READ MORE: Fort St. James Taekwondo Competitors win big

However she wants to go back to get herself a gold medal.

Poole is the owner of Energy Connection Health and Fitness Ltd. in Fort St. James and has trained for over 11 years and taught for seven. She is a 3rd Dan Black Belt.

The Taekwondo team from Fort St. James was the only one from B.C. to have competed at the ITF World Cup which was held between Sept 25 and Sept. 30, 2018. The team comprised of four of Poole’s students and Kristina Wichrowski, assistant coach during the world cup and full time student with Poole.

She said the world cup was a huge learning curve for her students. Unfortunately one of her students got disqualified as he didn’t make weight, she said, noting there was a mistake made and he was disqualified and there was nothing they could do.

“Yes, it was very rough because we worked hard to get him back into the tournament but he was in, he was out, he was in, he was out – so we had the roller coaster to deal with,” Poole said.

Due to this challenge, she said he may have not done well in his patterns competition.

“But that’s the beauty of Taekwondo – that in a nutshell represents life and when we face challenges you have to be prepared for anything and there are ups and downs with everything. But it was all condensed for him in 72 hours instead of 15 years,” she said.

In terms of training, the students trained six days a week for six months prior to the tournament but they were heavily training for the tournament a year prior. The team trained with top martial arts instructors across the region to prepare for the world cup.

The group participated in sparring and patterns categories. Even though her students didn’t place in any of their categories, the team received the Best Dressed Group for the whole tournament.

“There were 1200 people from all across the world. From New York to London and our team from Fort St. James received that award. So that was kinda cool in itself,” Poole said.

The tournament was streamed live on YouTube, she said, noting it was great for people watching the tournament from home. But there was one match where Poole said everyone thought her student had won but the judges decided otherwise.
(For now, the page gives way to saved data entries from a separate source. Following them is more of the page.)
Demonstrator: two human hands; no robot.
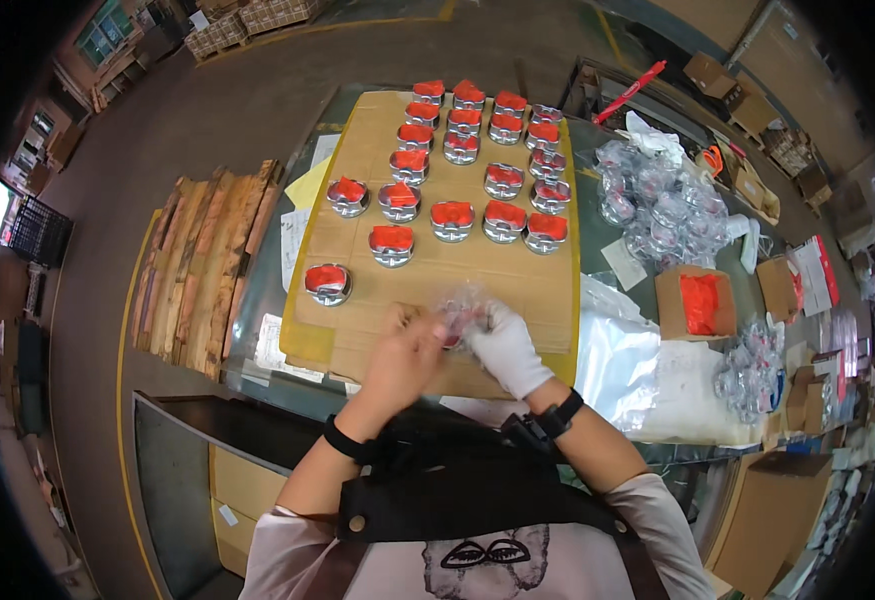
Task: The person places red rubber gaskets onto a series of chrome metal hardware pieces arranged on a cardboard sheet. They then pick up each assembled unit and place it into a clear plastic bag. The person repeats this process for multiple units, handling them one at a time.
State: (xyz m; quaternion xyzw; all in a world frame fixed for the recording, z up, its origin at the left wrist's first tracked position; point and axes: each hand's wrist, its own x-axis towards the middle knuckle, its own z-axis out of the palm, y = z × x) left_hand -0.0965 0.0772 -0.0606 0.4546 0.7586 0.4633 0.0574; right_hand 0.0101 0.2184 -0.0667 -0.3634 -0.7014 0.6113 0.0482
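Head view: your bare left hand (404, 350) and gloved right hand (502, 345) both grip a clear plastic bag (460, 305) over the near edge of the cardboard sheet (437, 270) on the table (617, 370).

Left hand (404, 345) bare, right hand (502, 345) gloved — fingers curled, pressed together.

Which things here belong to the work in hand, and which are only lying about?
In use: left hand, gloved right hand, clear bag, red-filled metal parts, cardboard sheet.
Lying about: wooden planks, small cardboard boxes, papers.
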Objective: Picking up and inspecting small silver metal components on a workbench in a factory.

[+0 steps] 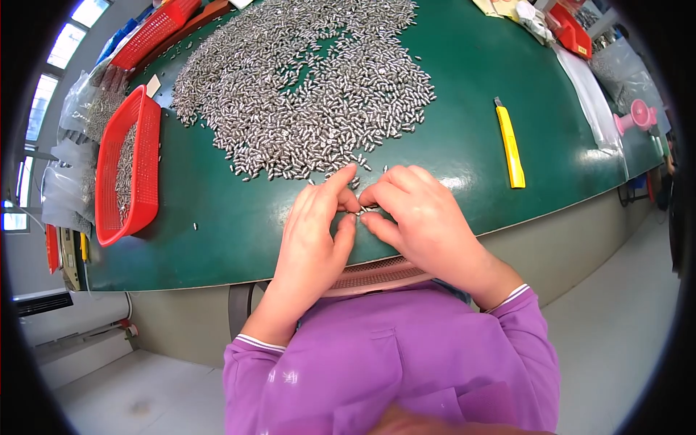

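A wide heap of small silvery metal parts (pixel 304 138), short and pointed, spreads over the green table (pixel 464 87). Just below its near edge my two hands meet, fingertips almost touching. My left hand (pixel 313 232) is closed in a pinch of thumb and forefinger on a small metal part. Opposite it, my right hand (pixel 428 217) pinches too, at a small metal part (pixel 365 209) showing between the fingertips. A few loose parts lie right beyond the fingers. How many pieces each hand holds is hidden.
At left stands a red plastic basket (pixel 148 181) partly filled with metal parts, beside clear bags (pixel 69 185). A yellow utility knife (pixel 510 148) lies at right. Below my hands, a pink mesh basket (pixel 377 275) sits at the table's front edge. A pink fan-like object (pixel 639 116) is far right.
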Demonstrator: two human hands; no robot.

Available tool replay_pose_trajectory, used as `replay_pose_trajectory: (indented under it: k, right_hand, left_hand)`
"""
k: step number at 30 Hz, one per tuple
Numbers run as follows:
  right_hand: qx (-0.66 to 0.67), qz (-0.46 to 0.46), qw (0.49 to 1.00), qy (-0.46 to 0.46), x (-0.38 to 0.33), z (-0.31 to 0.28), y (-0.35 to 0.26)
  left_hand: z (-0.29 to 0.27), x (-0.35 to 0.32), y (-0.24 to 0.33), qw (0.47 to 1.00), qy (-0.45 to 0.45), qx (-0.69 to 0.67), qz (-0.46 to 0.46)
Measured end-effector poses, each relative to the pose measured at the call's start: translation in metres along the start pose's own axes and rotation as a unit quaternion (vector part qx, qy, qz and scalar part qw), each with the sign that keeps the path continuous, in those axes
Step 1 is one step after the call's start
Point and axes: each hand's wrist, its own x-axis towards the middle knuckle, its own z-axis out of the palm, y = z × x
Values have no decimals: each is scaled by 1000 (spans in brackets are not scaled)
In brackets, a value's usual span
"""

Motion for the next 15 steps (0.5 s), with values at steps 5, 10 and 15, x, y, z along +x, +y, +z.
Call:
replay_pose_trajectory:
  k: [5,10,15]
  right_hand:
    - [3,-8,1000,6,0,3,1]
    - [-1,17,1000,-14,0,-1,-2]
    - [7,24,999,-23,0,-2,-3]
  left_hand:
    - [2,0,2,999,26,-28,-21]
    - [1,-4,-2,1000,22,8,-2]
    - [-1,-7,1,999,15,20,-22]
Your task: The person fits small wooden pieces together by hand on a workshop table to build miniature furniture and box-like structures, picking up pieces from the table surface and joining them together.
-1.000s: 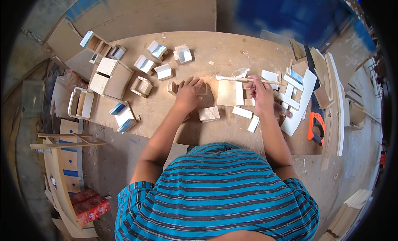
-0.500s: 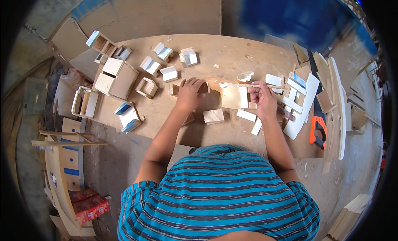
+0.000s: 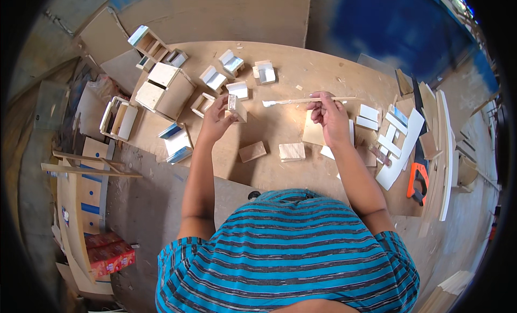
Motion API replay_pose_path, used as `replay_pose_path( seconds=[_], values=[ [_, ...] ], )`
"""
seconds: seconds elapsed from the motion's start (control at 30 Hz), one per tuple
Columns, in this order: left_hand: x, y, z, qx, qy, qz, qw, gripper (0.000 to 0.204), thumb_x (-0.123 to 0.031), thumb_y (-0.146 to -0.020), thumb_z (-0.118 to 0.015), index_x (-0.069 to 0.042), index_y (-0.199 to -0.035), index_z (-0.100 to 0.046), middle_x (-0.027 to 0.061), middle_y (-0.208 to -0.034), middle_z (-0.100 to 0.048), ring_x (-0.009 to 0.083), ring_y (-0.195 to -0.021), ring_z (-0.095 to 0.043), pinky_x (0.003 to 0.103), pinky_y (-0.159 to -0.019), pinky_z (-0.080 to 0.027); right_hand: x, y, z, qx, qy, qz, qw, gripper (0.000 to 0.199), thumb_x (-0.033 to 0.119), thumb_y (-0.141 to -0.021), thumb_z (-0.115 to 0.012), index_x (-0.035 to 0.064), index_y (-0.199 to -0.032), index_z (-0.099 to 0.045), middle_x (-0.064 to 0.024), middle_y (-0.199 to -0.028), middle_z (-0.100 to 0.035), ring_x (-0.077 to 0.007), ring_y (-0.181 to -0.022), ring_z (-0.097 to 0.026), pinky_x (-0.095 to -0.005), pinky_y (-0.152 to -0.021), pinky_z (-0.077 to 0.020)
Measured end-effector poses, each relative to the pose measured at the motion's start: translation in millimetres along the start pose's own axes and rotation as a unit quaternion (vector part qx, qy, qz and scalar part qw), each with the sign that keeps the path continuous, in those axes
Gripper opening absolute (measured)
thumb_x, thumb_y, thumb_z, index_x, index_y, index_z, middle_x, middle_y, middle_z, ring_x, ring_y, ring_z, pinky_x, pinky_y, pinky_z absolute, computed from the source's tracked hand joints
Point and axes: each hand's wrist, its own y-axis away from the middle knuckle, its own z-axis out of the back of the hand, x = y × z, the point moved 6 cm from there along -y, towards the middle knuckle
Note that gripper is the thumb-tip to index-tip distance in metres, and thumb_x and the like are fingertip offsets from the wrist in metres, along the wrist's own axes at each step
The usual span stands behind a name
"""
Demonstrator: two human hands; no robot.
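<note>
My left hand [image 3: 214, 122] is closed round a small wooden box [image 3: 238, 110], tilted up above the table. In my right hand [image 3: 330, 118] is a thin wooden stick [image 3: 293, 101], pinched between thumb and fingers and lying nearly level. White paste coats its left end, which points toward the box but stays apart from it. Below the right hand lies a square wooden board [image 3: 313, 131], partly covered by the hand. Two small wooden blocks, a brown one [image 3: 252, 151] and a paler one [image 3: 292, 152], rest on the table between my forearms.
Several miniature chairs, one of them a white-seated chair [image 3: 265, 72], stand at the back left beside a small wooden cabinet [image 3: 164, 92]. White strips [image 3: 368, 116] lie at the right. An orange-handled saw [image 3: 417, 182] and long boards [image 3: 442, 151] line the table's right edge [image 3: 404, 208].
My left hand has lifted the wooden box off the table and moved left. The stick in my right hand has shifted left and up. The whole view has turned slightly.
</note>
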Motion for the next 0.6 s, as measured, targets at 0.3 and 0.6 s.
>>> replay_pose_path(
  seconds=[0.3,0.6],
  values=[
    [3.9,7.0,-2.7,-0.022,0.079,-0.028,0.996,0.076,-0.013,-0.077,-0.077,-0.007,-0.142,-0.037,0.0086,-0.138,-0.049,0.0221,-0.131,-0.041,0.041,-0.106,-0.034,-21.0,-23.0,-48.0,0.063,-0.007,-0.030,0.998,0.027,0.029,-0.096,-0.050,0.0063,-0.104,-0.061,-0.0053,-0.085,-0.065,-0.0052,-0.062,-0.056,-0.0195,-0.057,-0.0421],
    [6.6,6.9,-0.4,-0.038,0.079,0.004,0.996,0.066,-0.023,-0.081,-0.074,-0.004,-0.137,-0.044,0.0114,-0.132,-0.051,0.0220,-0.127,-0.044,0.040,-0.108,-0.034,-35.7,-34.7,-65.2,0.066,-0.020,-0.064,0.996,0.027,0.028,-0.094,-0.050,0.0051,-0.105,-0.060,-0.0088,-0.087,-0.064,-0.0077,-0.062,-0.055,-0.0204,-0.056,-0.0419]
  ],
)
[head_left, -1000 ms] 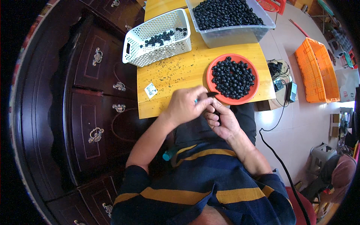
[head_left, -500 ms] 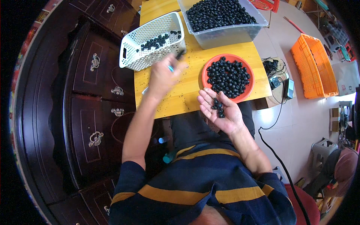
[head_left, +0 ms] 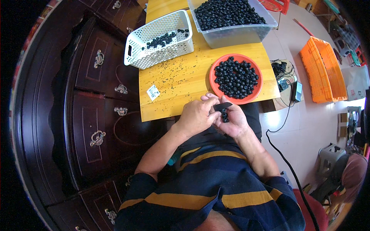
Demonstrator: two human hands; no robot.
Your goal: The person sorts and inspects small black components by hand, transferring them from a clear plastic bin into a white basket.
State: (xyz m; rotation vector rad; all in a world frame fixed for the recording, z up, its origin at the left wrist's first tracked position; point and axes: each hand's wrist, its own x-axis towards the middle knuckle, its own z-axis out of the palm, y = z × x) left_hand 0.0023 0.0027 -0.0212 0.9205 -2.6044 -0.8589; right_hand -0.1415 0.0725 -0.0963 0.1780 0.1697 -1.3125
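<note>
Over my lap, just in front of the table edge, my two hands meet. My left hand (head_left: 197, 116) is closed around a small tool with a dark, flat blade-like end (head_left: 222, 106); its handle is hidden in my fingers. That end lies over the palm of my right hand (head_left: 236, 122). Cupped in the right hand are several small black round parts (head_left: 224, 115) with holes, partly covered by the tool and fingers. Right beyond it, an orange-red round tray (head_left: 212, 85) holds many of the same black parts (head_left: 236, 79).
On the yellow table (head_left: 177, 104) stand a white perforated basket (head_left: 165, 56) with some black parts and a clear bin (head_left: 235, 36) heaped with them. Dark crumbs and a small white packet (head_left: 153, 92) lie there. Drawers (head_left: 92, 127) line the left; an orange crate (head_left: 323, 71) stands right.
My left hand has come back from beside the white basket, moving right and nearer to me, to the right hand. The right hand has stayed nearly in place.
</note>
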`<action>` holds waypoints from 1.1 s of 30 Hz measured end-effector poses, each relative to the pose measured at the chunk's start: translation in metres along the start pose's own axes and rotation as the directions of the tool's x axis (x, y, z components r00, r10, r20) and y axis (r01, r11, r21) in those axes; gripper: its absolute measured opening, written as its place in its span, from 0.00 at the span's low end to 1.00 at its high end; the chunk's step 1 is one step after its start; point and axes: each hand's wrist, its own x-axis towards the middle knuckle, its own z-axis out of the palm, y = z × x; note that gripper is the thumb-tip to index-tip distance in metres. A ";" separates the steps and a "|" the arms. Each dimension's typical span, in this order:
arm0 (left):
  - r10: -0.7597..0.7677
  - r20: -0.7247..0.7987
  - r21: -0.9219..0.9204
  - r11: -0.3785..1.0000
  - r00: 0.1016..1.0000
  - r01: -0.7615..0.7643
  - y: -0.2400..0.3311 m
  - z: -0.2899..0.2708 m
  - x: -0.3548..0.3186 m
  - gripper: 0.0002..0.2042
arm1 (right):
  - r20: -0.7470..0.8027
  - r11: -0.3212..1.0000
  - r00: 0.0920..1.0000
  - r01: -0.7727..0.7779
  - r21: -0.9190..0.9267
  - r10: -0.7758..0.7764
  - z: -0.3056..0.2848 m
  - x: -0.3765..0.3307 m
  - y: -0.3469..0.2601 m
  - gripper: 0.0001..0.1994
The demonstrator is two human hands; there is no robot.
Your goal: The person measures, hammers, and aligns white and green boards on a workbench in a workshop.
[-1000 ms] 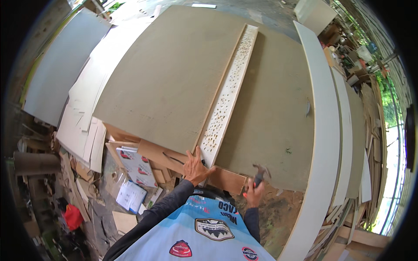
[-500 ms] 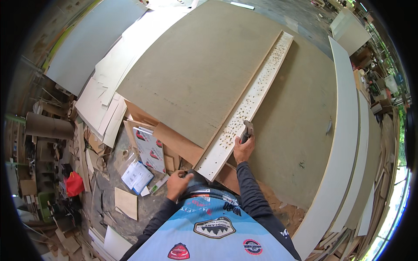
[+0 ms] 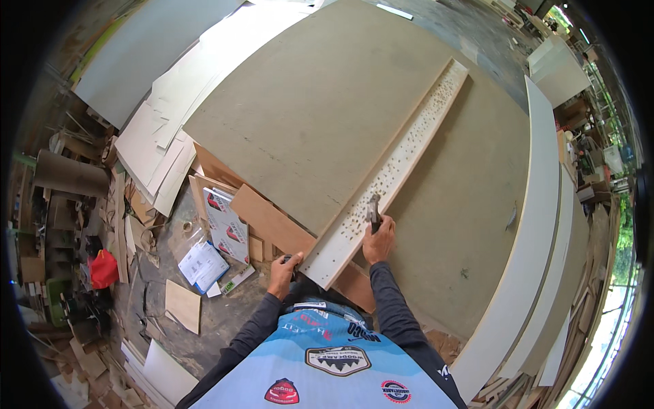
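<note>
A long, narrow white wooden channel [image 3: 332,255] with raised side edges lies slanting across the large grey-brown board. Many small tan and dark bits [image 3: 392,174] are strewn along its inside. My right hand [image 3: 379,240] is closed round the dark grip of a hammer-like tool [image 3: 374,204], its metal head over the channel near the right edge. By the channel's near left corner, my left hand [image 3: 281,277] is closed on a small black object with a red patch [image 3: 287,260]; its kind is mostly hidden by the fingers.
The grey-brown board [image 3: 293,129] forms the work surface. White sheets [image 3: 163,129] lie to the left, long curved-looking white panels [image 3: 528,225] to the right. A clipboard with papers [image 3: 203,267], a wrapped white package [image 3: 227,226] and wood offcuts [image 3: 183,305] sit at the lower left.
My right hand has turned the hammer-like tool inward and shifted slightly lower. My left hand has moved up to the channel's near corner, and the view has shifted a little.
</note>
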 end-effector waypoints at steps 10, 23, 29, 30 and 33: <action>0.135 -0.019 0.222 0.967 0.991 -0.128 0.003 -0.001 0.002 0.11 | 0.016 1.000 1.000 0.006 -0.004 -0.006 0.011 0.011 -0.003 0.19; 0.245 -0.007 0.242 0.941 0.969 -0.236 -0.002 -0.020 0.034 0.10 | 0.023 0.986 0.988 0.154 0.061 -0.156 0.056 0.022 0.020 0.19; 0.275 0.003 0.271 0.925 0.962 -0.265 0.015 -0.037 0.054 0.09 | 0.142 0.995 0.985 0.103 -0.006 -0.101 0.086 0.043 0.006 0.18; 0.281 0.006 0.259 0.927 0.960 -0.273 0.018 -0.041 0.057 0.09 | 0.135 0.996 0.988 0.067 0.064 -0.075 0.082 0.044 0.003 0.18; 0.289 0.001 0.223 0.933 0.957 -0.282 0.020 -0.040 0.061 0.10 | 0.144 0.976 0.988 0.025 0.216 -0.057 0.057 0.048 0.011 0.19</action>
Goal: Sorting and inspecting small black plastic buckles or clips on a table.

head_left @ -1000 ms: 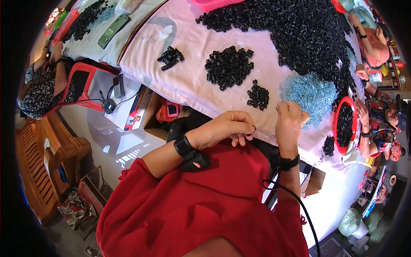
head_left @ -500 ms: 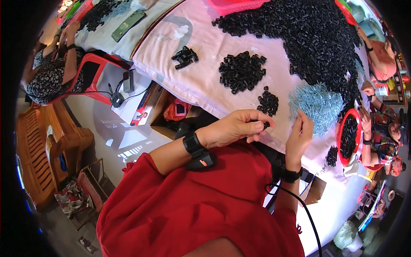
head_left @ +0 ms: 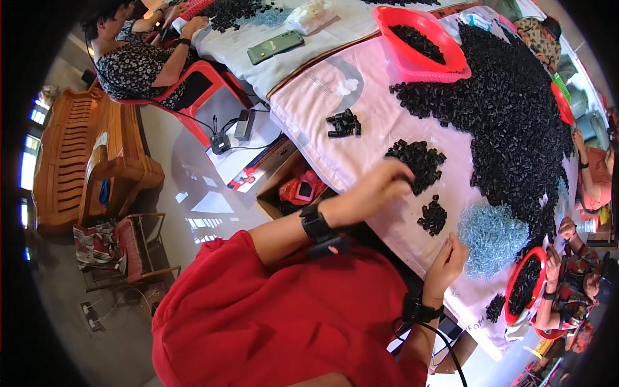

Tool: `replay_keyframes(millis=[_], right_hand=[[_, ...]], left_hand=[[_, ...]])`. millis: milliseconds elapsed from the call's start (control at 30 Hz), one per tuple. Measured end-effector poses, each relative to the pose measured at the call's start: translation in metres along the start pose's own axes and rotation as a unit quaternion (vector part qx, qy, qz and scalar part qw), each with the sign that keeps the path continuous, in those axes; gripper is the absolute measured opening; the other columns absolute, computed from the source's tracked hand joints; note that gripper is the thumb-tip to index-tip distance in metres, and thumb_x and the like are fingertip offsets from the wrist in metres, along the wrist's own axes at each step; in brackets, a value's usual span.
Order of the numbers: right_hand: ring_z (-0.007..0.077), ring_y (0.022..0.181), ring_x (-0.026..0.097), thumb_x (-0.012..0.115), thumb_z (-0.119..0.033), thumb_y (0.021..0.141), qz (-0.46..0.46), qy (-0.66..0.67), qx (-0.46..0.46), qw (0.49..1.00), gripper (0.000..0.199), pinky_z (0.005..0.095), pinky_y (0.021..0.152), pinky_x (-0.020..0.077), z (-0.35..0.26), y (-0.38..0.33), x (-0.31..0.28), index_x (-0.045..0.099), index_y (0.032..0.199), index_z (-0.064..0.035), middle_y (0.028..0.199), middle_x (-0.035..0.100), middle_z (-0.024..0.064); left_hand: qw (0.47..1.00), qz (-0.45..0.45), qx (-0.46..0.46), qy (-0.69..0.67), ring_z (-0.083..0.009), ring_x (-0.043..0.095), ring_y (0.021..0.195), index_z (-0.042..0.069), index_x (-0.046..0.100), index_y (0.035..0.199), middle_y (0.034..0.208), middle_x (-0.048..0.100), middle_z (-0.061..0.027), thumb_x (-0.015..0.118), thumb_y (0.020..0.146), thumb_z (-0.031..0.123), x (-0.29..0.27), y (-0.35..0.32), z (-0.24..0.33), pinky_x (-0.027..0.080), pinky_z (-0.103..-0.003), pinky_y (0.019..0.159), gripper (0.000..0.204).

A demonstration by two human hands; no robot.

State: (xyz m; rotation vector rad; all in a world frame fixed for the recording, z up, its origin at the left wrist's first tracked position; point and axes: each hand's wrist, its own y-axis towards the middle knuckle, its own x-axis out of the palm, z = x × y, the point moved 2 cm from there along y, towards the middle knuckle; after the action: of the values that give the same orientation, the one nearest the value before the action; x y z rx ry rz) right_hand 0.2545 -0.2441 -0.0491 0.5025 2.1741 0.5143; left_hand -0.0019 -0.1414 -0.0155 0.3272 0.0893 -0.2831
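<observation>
My left hand is over the cloth-covered table, its curled fingertips at the near-left edge of a pile of short black tubular pieces. Motion smears those fingers, so whether they hold anything is hidden. Lower right, my right hand has thumb and fingers pressed together in a pinch; what lies between them is too small to make out. Beside it spreads a heap of thin, shiny pale-blue pins. A smaller cluster of little black parts sits between both hands. Farther left lie several joined black pieces.
A large mound of black parts covers the far right. Red and pink baskets stand at the back, and a red-rimmed tray at the right. A phone rests far left. Other people sit around the table.
My left hand has moved away from my right, from holding a small black part near my body to the tubular pile. My right fingers have closed together. The whole view has shifted.
</observation>
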Motion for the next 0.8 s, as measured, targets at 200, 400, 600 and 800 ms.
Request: replay_keyframes(millis=[200, 400, 600, 800], right_hand=[[0.0324, 0.089, 0.061, 0.061, 0.006, 0.096, -0.016, 0.006, 0.007, 1.0, 0.02, 0.0403, 0.079, 0.0506, 0.001, -0.001, 0.002, 0.067, 0.115, 0.0048, 0.1, 0.064, 0.0183], [0.0309, 0.087, 0.061, 0.061, 0.007, 0.095, -0.019, 0.009, -0.001, 1.0, 0.021, 0.0378, 0.075, 0.0505, 0.002, -0.002, 0.002, 0.067, 0.115, 0.0033, 0.1, 0.064, 0.0175], [0.0297, 0.085, 0.06, 0.062, 0.007, 0.096, -0.01, 0.009, -0.019, 1.0, 0.021, 0.0368, 0.074, 0.0502, -0.003, 0.001, 0.002, 0.067, 0.116, 0.0031, 0.097, 0.062, 0.0164], [0.0255, 0.083, 0.059, 0.061, 0.005, 0.097, 0.01, 0.034, -0.002, 0.999, 0.018, 0.0348, 0.076, 0.049, -0.004, -0.001, 0.004, 0.068, 0.113, 0.0034, 0.095, 0.063, 0.0137]], left_hand=[[0.867, 0.303, 0.031, 0.394, -0.0409, 0.061, 0.093, 0.003, 0.061, 0.114, 0.102, 0.062, -0.0194, 0.07, 0.092, 0.011, -0.088, 0.036, -0.024, 0.05, -0.049, 0.08, 0.026], [0.839, 0.303, -0.015, 0.452, -0.039, 0.059, 0.103, 0.004, 0.064, 0.114, 0.105, 0.063, -0.0177, 0.067, 0.094, 0.015, -0.112, 0.045, -0.068, 0.048, -0.048, 0.089, 0.023], [0.872, 0.312, 0.017, 0.377, -0.0392, 0.059, 0.108, 0.003, 0.067, 0.118, 0.118, 0.064, -0.0198, 0.059, 0.1, 0.017, -0.118, 0.044, -0.097, 0.044, -0.048, 0.097, 0.024], [0.923, 0.307, -0.034, 0.229, -0.0407, 0.058, 0.114, -0.006, 0.059, 0.133, 0.122, 0.064, -0.0255, 0.054, 0.105, 0.019, -0.131, 0.044, -0.099, 0.045, -0.044, 0.102, 0.038]])
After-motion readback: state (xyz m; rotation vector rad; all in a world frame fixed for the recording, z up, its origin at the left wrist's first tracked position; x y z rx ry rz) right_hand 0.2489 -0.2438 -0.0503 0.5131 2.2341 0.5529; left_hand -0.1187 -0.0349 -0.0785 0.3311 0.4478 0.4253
“But you know what that’s just the way it goes. But then again the experience was phenomenal. Lessons learned. Even though they didn’t place with any medals, they came home proud – heads held high. They went and they represented us and their sport and they did a very good job at it,” she said.

In the upcoming months, ITF Taekwondo in Smithers are hosting a fundraising tournament on March 9, “to raise money for a family that has been crippled by cancer,” Poole said. Three members of the same family have been diagnosed with cancer and the youngest one of them is probably not going to see spring, she said.

Teams from Terrace, Prince George, Houston, Burns Lake and more will be going down to Smithers to raise money for the family.

Apart from this, the Fort St. James team will be competing in the provincial championships which will be held in Terrace on April 13 where ITF teams from across B.C. will come to participate.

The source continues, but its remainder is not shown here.